* Task objective
Pull out every line with the word "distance" from the entries below.

* Data provided
-----
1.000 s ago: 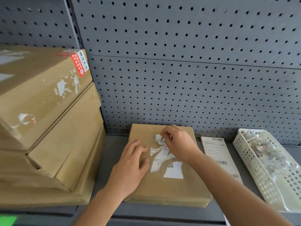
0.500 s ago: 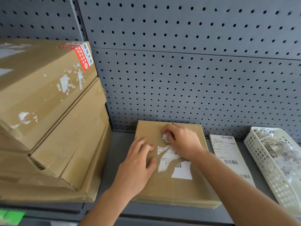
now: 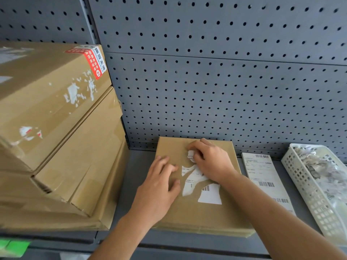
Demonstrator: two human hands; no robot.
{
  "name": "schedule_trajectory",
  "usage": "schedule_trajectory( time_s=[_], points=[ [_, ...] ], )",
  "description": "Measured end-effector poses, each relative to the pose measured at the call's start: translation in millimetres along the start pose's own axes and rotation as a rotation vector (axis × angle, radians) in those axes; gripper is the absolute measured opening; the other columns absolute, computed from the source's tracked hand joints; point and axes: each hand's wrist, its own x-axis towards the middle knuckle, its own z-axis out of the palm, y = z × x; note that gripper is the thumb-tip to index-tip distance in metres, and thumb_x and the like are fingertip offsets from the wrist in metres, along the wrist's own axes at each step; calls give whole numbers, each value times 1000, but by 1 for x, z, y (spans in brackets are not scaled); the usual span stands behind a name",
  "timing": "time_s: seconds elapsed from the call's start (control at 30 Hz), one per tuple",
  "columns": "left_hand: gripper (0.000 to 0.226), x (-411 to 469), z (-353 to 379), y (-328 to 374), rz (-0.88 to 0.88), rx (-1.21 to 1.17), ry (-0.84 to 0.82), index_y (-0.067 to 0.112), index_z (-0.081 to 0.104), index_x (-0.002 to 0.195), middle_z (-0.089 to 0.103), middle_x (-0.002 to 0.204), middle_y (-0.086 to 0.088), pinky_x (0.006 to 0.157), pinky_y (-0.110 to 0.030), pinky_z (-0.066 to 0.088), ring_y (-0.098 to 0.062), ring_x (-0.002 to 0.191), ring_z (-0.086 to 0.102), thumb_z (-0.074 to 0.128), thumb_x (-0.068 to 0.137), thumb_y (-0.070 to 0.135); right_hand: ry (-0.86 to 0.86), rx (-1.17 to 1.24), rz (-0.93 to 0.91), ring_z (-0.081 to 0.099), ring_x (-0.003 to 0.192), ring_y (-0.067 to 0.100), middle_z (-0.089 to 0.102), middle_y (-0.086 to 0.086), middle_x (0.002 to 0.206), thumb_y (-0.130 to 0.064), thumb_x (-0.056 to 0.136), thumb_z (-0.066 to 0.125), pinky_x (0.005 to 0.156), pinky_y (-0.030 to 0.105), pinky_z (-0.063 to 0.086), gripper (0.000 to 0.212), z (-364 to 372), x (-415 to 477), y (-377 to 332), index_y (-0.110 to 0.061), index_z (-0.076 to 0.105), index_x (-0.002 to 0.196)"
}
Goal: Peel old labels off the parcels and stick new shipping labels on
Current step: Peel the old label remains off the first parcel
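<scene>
A flat brown parcel lies on the grey shelf. Its old white label is torn into ragged patches with bits of barcode. My left hand presses flat on the parcel's left half, fingers spread. My right hand sits over the label's upper part and pinches a small lifted scrap of it between thumb and fingers. A new shipping label sheet lies flat on the shelf just right of the parcel.
A stack of large brown boxes fills the left side, with label residue on them. A white perforated basket holding several peeled label scraps stands at the right. A grey pegboard wall backs the shelf.
My right hand has kept working at the top of the old label and its scrap stands a little more lifted. The left hand stays pressed on the parcel. The view has shifted slightly.
</scene>
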Motion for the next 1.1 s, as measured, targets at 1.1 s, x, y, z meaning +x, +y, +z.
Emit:
schedule_trajectory(
  time_s=[1.1],
  points=[
    [34,0,-1,1,-15,-5,-7,35,46,136,12,158,27,86,-29,43,14,145,-11,45,103,42,22,-7,26,55,82,9,61,-15,95,-18,92,48,66,32,47,20,1,0,0,-30,63,94]
  ],
)
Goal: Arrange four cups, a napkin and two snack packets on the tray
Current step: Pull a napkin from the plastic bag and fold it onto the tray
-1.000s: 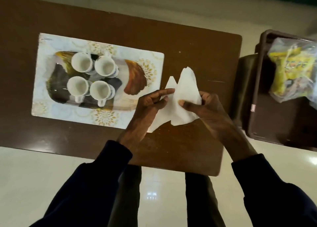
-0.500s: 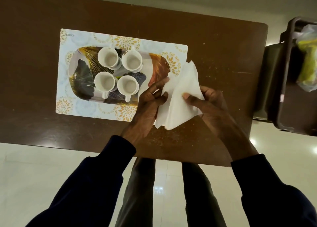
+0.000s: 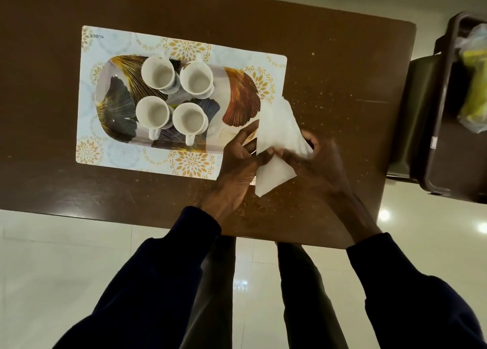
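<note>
A leaf-patterned oval tray (image 3: 239, 103) lies on a floral placemat (image 3: 110, 45) on the brown table. Several white cups (image 3: 158, 72) stand in a square on the tray's left half, empty and upright. Just off the tray's right end, both hands pinch a folded white napkin (image 3: 276, 127) above the table. My left hand (image 3: 237, 164) grips its left edge and my right hand (image 3: 316, 161) grips its right side. A yellow snack packet in clear plastic (image 3: 474, 69) rests in a dark bin at the far right.
The dark brown bin (image 3: 445, 127) stands beside the table's right edge, on a lower surface. Crumbs speckle the table (image 3: 329, 66) around my hands. The table's near edge runs just below my wrists, with pale floor tiles (image 3: 66, 269) beneath.
Both hands have carried the napkin left, closer to the tray's right end, and folded it narrower. The view has shifted left, pushing the bin toward the frame edge.
</note>
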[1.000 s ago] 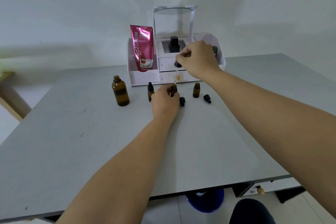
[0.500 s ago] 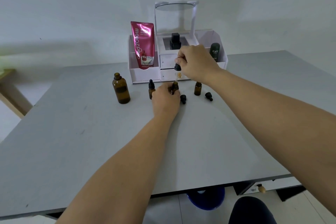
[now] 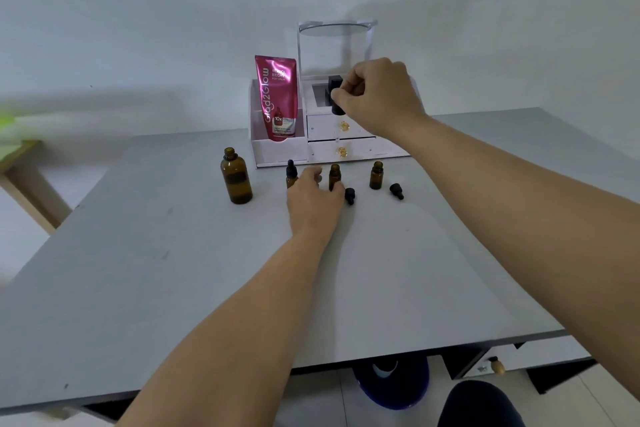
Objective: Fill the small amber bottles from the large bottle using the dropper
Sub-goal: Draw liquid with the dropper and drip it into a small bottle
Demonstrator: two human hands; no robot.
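The right hand [image 3: 375, 97] has risen since the earlier frame, its fingers pinching the dropper [image 3: 336, 107] by its black bulb in front of the white organizer [image 3: 278, 153]. The left hand [image 3: 313, 199] grips the middle small amber bottle [image 3: 335, 177] of 3 standing before the organizer. The large amber bottle [image 3: 236, 182] stands open at the organizer's front left. A pink tube [image 3: 277, 97] in the organizer's left compartment reads "Glad2Glow" and "10x".
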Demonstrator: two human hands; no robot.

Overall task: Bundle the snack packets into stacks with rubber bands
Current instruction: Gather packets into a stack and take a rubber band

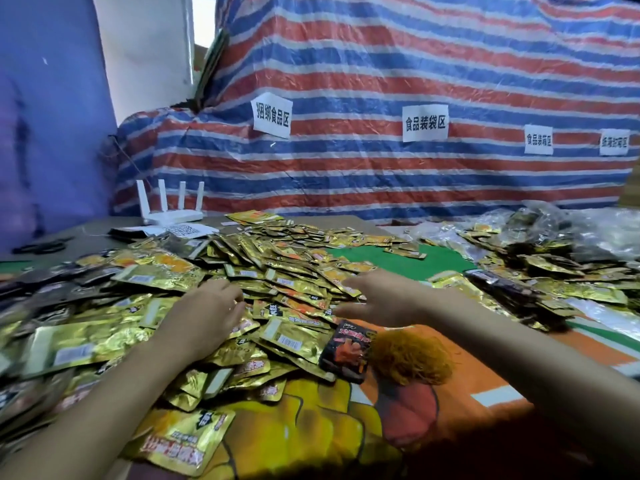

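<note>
Left hand (204, 315) lies on the heap of snack packets (277, 271) at centre left, fingers loosely bent; blur hides whether it pinches one. Right hand (377, 299), at centre, reaches over the heap's near edge with fingers stretched and nothing in it. The packets fill the left and middle of the frame, with more at the right edge. They look light, thin and slick in their gold foil and likely to slide off one another. Squaring a few by their long edges and gripping across the flat faces should serve best. The rubber bands (410, 358), a soft orange tangle, sit just below the right hand, beside a black packet (348, 351). A white router (169, 211) stands at upper left, well apart. A striped tarp (381, 64) hangs behind.
</note>
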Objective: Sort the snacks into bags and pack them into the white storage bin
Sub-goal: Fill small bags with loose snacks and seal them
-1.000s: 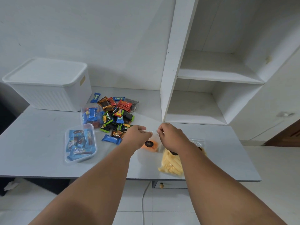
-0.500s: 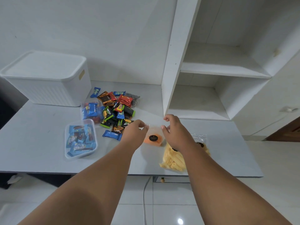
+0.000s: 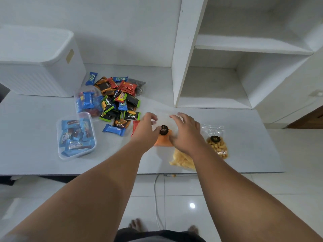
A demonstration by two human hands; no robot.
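Observation:
A clear bag (image 3: 163, 117) with orange snacks (image 3: 162, 141) and a black round sticker lies on the grey table (image 3: 31, 130). My left hand (image 3: 146, 128) pinches the bag's top edge on the left side. Over its right side arches my right hand (image 3: 187, 131), thumb and fingers bent onto the plastic. A pile of wrapped snacks (image 3: 118, 98) lies just left of my hands. The white storage bin (image 3: 38, 70) stands at the back left with its lid on.
A clear tub of blue-wrapped snacks (image 3: 76, 137) and a clear bag of blue snacks (image 3: 86, 102) lie left of the pile. A yellow chips bag (image 3: 182, 159) and a bag of brown nuts (image 3: 216, 145) lie under and right of my right arm. A white shelf unit (image 3: 183, 70) rises behind.
My hands have drawn a little apart at the top of the orange snack bag. The view has tilted downward, so the floor and my feet show.

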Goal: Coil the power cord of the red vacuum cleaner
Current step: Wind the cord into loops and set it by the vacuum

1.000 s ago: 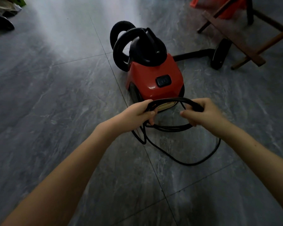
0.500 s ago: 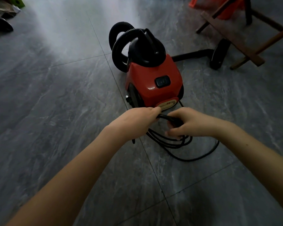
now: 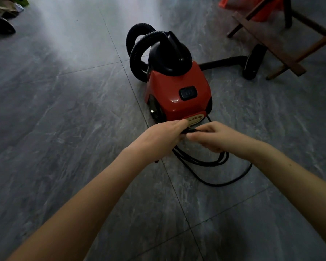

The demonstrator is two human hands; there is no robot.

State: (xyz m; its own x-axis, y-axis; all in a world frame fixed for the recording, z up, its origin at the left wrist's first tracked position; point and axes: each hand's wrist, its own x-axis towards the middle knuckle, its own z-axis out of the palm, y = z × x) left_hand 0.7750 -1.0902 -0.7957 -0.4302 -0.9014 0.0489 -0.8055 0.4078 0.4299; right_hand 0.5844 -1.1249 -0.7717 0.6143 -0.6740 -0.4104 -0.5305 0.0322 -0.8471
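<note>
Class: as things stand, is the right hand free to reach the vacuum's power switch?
Probably not yet: the right hand grips the cord, though the path to the switch looks open.

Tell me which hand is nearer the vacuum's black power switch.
Left, narrowly. The left hand sits just below the red vacuum's near face, under the switch; the right hand is lower and off to the right.

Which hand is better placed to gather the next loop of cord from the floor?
Right hand: the slack power cord trails on its side, while the left hand grips the gathered coils.
</note>
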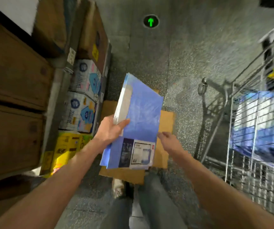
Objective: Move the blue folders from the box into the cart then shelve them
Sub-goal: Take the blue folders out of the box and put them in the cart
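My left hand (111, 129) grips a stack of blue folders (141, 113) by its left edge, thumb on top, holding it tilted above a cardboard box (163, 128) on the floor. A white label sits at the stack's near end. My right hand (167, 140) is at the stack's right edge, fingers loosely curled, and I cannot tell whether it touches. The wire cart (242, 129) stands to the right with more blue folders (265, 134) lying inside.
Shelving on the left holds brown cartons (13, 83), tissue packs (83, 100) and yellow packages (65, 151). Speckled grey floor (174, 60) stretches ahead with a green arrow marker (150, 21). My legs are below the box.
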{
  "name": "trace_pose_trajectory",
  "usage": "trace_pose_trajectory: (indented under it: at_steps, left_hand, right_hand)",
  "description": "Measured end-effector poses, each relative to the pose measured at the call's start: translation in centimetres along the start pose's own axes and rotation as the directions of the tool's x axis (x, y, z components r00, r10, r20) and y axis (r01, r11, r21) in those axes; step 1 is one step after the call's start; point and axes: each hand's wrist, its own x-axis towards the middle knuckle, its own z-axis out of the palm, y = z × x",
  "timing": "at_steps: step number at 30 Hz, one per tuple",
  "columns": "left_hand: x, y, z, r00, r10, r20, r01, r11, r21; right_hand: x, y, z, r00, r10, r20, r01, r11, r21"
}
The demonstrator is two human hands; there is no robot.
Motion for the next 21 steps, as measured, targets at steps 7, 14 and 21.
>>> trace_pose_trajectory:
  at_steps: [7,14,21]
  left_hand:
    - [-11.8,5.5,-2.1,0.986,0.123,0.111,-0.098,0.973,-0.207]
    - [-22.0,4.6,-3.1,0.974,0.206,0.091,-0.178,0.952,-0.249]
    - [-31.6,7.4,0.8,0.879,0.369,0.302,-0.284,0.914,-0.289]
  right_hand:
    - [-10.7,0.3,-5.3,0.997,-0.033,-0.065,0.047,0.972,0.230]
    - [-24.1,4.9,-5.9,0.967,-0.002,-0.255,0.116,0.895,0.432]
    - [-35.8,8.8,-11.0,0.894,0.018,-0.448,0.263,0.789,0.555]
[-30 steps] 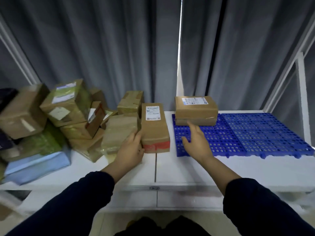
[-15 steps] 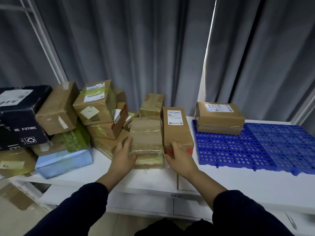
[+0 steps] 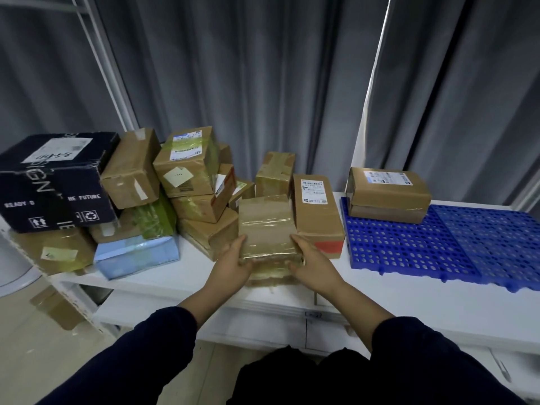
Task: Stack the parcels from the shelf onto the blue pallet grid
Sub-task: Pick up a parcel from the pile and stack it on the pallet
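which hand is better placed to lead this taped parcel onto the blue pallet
Right, probably. Both hands grip the taped parcel, but the right hand holds the side nearer the blue pallet grid; the left hand is on the far side.
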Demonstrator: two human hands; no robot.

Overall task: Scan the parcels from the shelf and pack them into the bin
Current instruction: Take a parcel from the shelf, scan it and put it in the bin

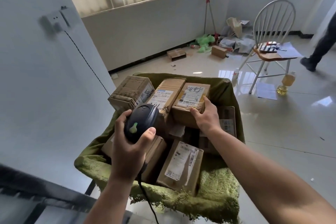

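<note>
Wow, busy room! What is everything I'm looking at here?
parcels: at least six, brown cardboard, in the bin
bin: one, green fuzzy lining, on the floor in front
scanner: one, black with a green mark, in the left hand
chair: one, white with wooden seat, far right
loose boxes: two, brown, on the floor by the far wall
green bags: a few, green, by the far wall
bottle: one, yellow, beside a chair leg
another person's leg: one, dark, right edge
left hand: grips the scanner
right hand: holds the top right parcel
</note>
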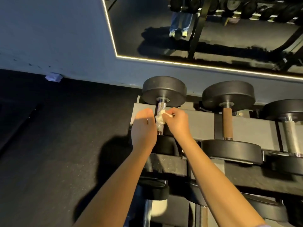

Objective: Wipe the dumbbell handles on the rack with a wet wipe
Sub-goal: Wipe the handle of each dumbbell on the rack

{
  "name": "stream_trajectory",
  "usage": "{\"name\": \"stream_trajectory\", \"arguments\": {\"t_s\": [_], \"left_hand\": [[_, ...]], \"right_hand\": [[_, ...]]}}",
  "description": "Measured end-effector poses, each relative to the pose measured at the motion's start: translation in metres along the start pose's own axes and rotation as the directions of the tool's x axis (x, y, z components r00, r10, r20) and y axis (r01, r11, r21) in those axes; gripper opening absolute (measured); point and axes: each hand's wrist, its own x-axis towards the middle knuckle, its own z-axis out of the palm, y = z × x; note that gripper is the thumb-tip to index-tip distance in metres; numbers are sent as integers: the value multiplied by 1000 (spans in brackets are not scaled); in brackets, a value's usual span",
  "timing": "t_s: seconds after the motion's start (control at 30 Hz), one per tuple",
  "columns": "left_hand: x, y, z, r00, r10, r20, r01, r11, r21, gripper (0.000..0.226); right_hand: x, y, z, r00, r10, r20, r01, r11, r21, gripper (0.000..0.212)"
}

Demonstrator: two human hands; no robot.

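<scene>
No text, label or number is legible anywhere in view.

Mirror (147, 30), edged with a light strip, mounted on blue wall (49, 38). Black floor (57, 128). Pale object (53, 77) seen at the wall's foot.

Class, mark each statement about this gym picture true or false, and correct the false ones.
1. The right hand holds the wipe. True.
2. The wipe lies against the handle of the leftmost dumbbell. True.
3. That dumbbell lies on the floor. False: it sits on the rack.
4. The next dumbbell along has a shiny silver grip. False: it has a brown handle.
5. A mirror is on the wall behind the rack. True.
</scene>
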Motion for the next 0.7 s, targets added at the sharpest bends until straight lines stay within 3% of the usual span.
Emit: {"name": "stream_trajectory", "arguments": {"t_s": [0.1,0.23,0.33,0.53,0.6,0.7], "left_hand": [[-1,0,1,998,49,-28,-50,998,-26,43],[-3,1,0,995,89,-36,-92,993,-77,44],[-1,0,1,997,75,-35,-78,995,-68,41],[1,1,1,996,78,-48,-81,994,-68,38],[1,0,1,994,94,-50,-96,994,-51,37],[3,-2,2,990,130,-54,-131,991,-29,33]], "right_hand": [[-5,5,-2,996,-24,85,22,999,34,19],[-9,13,-3,989,-34,142,28,999,46,9],[-1,11,0,994,-58,97,58,998,-5,12],[26,-8,12,973,-187,-134,180,981,-68,14],[28,-7,13,974,-186,-125,177,981,-80,16],[18,2,5,983,-183,1,182,978,-102,17]]}}
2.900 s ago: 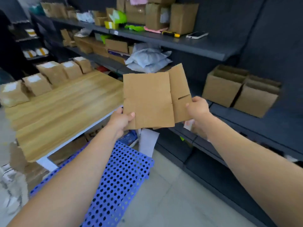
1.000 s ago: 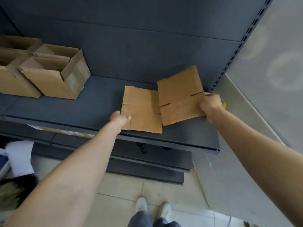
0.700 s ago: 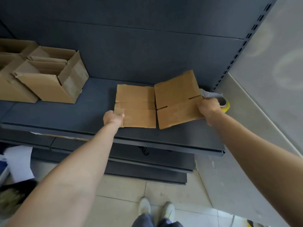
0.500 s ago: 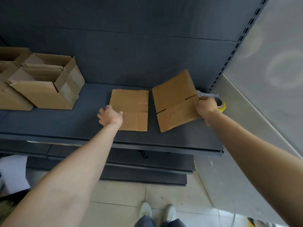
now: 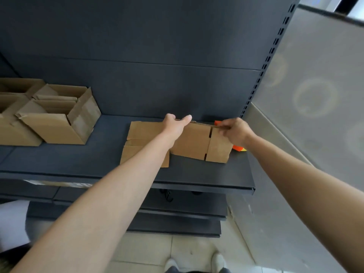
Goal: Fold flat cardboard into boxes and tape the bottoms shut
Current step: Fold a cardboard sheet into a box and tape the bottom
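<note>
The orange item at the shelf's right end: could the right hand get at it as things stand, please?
Probably not yet: the right hand pinches the cardboard, which covers most of the orange item just behind it. Letting go should clear the way.

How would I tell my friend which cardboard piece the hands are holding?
Find the dark shelf and go to its right end, away from the open boxes. Two flat cardboard pieces sit there. Pick the right-hand piece: the left hand and right hand grip its top edge, while the other piece lies flat.
</note>
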A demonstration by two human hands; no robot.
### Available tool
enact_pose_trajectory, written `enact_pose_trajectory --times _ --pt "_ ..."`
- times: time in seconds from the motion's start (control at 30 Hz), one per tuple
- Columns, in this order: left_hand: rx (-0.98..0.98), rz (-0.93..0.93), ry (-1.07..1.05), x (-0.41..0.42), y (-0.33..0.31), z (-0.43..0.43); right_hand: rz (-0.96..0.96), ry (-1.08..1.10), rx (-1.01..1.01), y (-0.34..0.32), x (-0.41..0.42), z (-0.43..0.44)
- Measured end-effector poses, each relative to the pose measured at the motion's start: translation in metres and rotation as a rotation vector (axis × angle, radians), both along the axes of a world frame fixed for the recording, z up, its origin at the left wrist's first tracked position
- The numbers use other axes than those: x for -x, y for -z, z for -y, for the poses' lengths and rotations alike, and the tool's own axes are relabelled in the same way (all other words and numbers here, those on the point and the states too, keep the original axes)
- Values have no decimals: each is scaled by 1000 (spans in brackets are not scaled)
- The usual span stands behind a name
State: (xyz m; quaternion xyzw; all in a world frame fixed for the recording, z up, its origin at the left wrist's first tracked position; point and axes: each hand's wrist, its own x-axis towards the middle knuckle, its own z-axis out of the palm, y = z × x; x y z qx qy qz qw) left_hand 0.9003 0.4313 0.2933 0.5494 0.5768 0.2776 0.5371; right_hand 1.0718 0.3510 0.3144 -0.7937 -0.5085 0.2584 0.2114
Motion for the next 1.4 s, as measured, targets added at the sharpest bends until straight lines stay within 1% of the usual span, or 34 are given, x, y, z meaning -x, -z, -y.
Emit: enact_pose_trajectory --times 0.07,0.13,0.23,0.27,0.3,0.5,0.63,0.73,0.8,0.87,1.0,1.1,1.2,1.3,1.4 --pt "4 -11 -31 -3 1 7 -119 12 6 2 -3 3" --pt "18 -13 -70 -8 0 12 -272 77 10 2 -10 3" --pt "47 -12 -134 -14 -5 17 -592 239 64 -1 -22 2" --pt "62 -11 -159 -15 -6 18 -665 271 81 0 -26 0" --pt "76 -10 -180 -17 -6 20 -691 271 92 2 -30 -2" --pt "138 -28 -254 -21 -7 27 -638 183 147 4 -34 -13" --pt "135 -59 -288 -19 -10 30 -564 71 192 -3 -32 -17" --pt "165 -63 -302 -17 -11 32 -557 -7 179 -1 -26 -24" --pt "192 -60 -300 -14 -12 33 -619 38 155 3 -22 -28" --pt "220 -51 -299 -11 -13 35 -721 115 116 8 -19 -31" --pt "285 52 -307 -4 -14 35 -968 316 4 19 -17 -34" --pt "268 29 -294 -1 -12 33 -1092 404 -56 24 -19 -35" --pt "267 39 -295 2 -12 32 -1090 378 -65 28 -24 -35" --pt "298 79 -299 4 -13 31 -1064 331 -34 30 -30 -30" --pt "302 77 -285 3 -12 30 -1060 290 -1 30 -33 -26"
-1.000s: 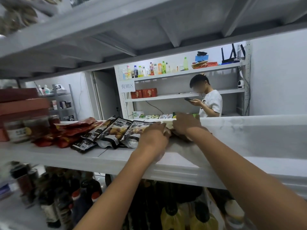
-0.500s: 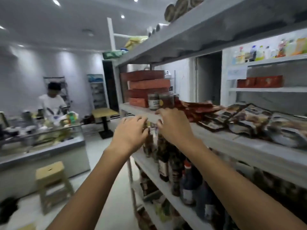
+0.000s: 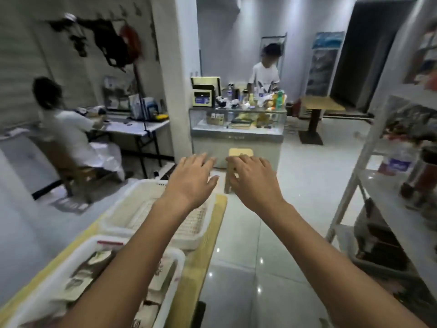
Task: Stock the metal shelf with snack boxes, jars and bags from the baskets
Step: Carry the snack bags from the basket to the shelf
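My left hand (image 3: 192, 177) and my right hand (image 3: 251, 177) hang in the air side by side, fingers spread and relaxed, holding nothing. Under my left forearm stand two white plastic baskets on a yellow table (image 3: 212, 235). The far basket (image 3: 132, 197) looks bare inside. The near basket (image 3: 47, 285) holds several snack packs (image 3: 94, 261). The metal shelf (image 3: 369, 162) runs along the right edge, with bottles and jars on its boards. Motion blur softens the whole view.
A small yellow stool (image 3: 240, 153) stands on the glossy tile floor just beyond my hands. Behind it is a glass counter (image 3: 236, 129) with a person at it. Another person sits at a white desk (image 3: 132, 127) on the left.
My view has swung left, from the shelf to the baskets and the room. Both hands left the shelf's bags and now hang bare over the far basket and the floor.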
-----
* The answer
  "description": "Measured end-effector poses, each relative to the pose measured at the call's start: translation in millimetres along the start pose's own axes and rotation as a rotation vector (axis × angle, radians) in those axes; gripper is the absolute measured opening; the other columns absolute, computed from the source's tracked hand joints; point and axes: each hand's wrist, its own x-axis towards the middle knuckle, its own z-axis out of the palm, y = z × x; note that gripper is the thumb-tip to index-tip distance in metres, and thumb_x and the like are fingertip offsets from the wrist in metres, along the wrist's own axes at each step; calls give whole numbers, each value times 1000, but by 1 for x, z, y (spans in brackets are not scaled); the usual span stands behind a name",
  "description": "Measured end-effector poses, each relative to the pose measured at the motion's start: translation in metres along the start pose's own axes and rotation as the directions of the tool's x axis (x, y, z components r00, r10, r20) and y axis (r01, r11, r21) in those axes; gripper opening absolute (measured); point and axes: each hand's wrist, its own x-axis towards the middle knuckle, its own z-axis out of the palm, y = z × x; note that gripper is the thumb-tip to index-tip distance in metres; numbers are sent as integers: the value multiplied by 1000 (spans in brackets are not scaled); in brackets, a value's usual span",

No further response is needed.